Einsatzkommando 16 operated in Pomerania. After the unit was formed in Gdańsk, branches were established in Gdynia, Bydgoszcz, and Toruń. The commander of the Gdynia unit, SS-Hauptsturmführer Friedrich Class, played a special role in organizing the executions in Piaśnica. The designation CL+ next to his name on the wanted lists meant a death sentence.
The commander-in-chief of Einsatzkommando 16 was SS-Sturmbannführer Dr. Rudolf Tröger, one of the most important figures responsible for the implementation of the Intelligenzaktion in the Gdańsk-West Prussia district. In 1940, Tröger joined the Wehrmacht.
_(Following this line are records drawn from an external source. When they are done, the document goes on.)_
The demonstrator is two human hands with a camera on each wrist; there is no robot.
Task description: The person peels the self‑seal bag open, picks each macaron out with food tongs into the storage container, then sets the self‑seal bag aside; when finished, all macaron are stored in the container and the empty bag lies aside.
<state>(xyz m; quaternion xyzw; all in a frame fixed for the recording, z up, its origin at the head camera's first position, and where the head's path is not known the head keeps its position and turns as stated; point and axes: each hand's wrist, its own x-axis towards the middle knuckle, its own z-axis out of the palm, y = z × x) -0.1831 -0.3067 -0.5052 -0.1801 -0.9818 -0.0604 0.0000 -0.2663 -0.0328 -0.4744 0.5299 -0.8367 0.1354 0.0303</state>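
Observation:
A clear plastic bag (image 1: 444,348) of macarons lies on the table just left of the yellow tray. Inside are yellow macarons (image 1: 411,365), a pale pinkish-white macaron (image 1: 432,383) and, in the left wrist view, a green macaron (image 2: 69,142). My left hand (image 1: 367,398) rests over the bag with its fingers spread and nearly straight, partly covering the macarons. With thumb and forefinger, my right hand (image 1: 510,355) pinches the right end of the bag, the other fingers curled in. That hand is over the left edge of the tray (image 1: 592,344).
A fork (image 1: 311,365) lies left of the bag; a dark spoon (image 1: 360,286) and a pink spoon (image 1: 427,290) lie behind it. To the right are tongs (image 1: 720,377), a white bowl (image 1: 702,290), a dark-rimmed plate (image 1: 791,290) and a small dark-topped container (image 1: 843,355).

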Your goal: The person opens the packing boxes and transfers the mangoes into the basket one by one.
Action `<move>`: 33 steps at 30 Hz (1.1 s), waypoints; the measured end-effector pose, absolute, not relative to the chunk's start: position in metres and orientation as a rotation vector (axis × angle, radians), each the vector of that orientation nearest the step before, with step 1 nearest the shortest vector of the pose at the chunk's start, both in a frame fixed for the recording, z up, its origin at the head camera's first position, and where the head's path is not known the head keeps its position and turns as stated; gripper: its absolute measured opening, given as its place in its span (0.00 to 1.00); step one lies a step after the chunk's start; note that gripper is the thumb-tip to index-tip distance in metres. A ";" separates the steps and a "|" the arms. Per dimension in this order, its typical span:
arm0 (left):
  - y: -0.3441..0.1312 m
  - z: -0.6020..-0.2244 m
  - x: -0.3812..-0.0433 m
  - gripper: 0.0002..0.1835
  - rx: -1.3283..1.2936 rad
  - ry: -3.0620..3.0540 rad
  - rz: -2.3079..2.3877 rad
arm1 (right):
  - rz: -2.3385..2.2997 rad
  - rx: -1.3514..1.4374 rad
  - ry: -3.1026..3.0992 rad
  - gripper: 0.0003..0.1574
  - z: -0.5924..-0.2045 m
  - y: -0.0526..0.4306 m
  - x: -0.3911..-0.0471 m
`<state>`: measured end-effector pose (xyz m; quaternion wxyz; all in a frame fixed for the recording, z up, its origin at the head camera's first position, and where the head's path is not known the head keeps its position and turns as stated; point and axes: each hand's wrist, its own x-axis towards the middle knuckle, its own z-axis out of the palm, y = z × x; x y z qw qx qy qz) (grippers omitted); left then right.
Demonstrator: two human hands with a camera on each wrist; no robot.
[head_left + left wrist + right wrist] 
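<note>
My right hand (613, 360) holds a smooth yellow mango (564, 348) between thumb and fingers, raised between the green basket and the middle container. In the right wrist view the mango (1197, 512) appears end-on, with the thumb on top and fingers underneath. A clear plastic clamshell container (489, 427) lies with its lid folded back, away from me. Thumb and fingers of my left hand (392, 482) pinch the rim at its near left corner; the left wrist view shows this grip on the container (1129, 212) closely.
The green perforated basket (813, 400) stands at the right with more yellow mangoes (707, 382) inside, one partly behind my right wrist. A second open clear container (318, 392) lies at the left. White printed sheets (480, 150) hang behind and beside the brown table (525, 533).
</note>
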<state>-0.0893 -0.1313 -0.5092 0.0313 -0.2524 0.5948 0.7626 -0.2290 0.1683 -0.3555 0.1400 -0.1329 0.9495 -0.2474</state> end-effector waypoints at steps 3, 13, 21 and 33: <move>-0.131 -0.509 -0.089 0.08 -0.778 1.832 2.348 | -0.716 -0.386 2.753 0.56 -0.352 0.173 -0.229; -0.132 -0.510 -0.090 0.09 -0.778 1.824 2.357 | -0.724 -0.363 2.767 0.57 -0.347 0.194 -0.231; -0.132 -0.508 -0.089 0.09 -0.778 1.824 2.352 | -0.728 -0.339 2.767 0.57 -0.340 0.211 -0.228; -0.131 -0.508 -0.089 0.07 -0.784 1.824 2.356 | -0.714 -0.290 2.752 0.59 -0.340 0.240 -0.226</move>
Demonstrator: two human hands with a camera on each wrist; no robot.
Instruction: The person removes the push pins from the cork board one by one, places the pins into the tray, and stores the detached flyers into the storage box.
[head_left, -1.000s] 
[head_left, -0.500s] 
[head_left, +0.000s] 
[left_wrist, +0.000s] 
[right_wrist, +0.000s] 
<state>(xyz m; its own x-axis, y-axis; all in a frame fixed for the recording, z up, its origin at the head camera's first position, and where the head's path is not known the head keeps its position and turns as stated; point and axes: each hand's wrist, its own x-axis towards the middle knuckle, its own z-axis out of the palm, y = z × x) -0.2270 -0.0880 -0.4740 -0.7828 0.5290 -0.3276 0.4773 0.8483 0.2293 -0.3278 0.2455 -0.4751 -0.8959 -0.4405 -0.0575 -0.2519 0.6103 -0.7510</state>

In the same year, he was killed in action in France.
Removing Traces of Crime

Heinrich Himmler's visit to the Stutthof camp, 1941. Photo from the archives of the Stutthof Museum in Sztutowo.
The Germans feared that their extermination activities would be discovered by the approaching Red Army. Therefore, in 1944, in accordance with the order of Reichsführer SS Heinrich Himmler, they began to remove the traces of their crimes. The work carried out in the Piaśnica Forests consisted of exhuming bodies from mass graves and burning them on pyres prepared nearby. Prisoners from the Stutthof concentration camp were brought in to carry out this task. Fearing that the prisoners might escape, the Germans shackled their legs. The smoke and stench of the bodies burning on the pyres reached Piaśnica Wielka, Domatówko, Warszków, Leśniewo, and other nearby villages. During the approximately six weeks of work, the prisoners slept on the ground covered with a thin layer of straw. After completing the task, they were killed and their bodies burned.
No German documentation related to the organization of the Piaśnica crime has survived. All the actions taken to remove its traces make it very difficult today to determine the scale and circumstances of the mass executions carried out in the Piaśnica Forests.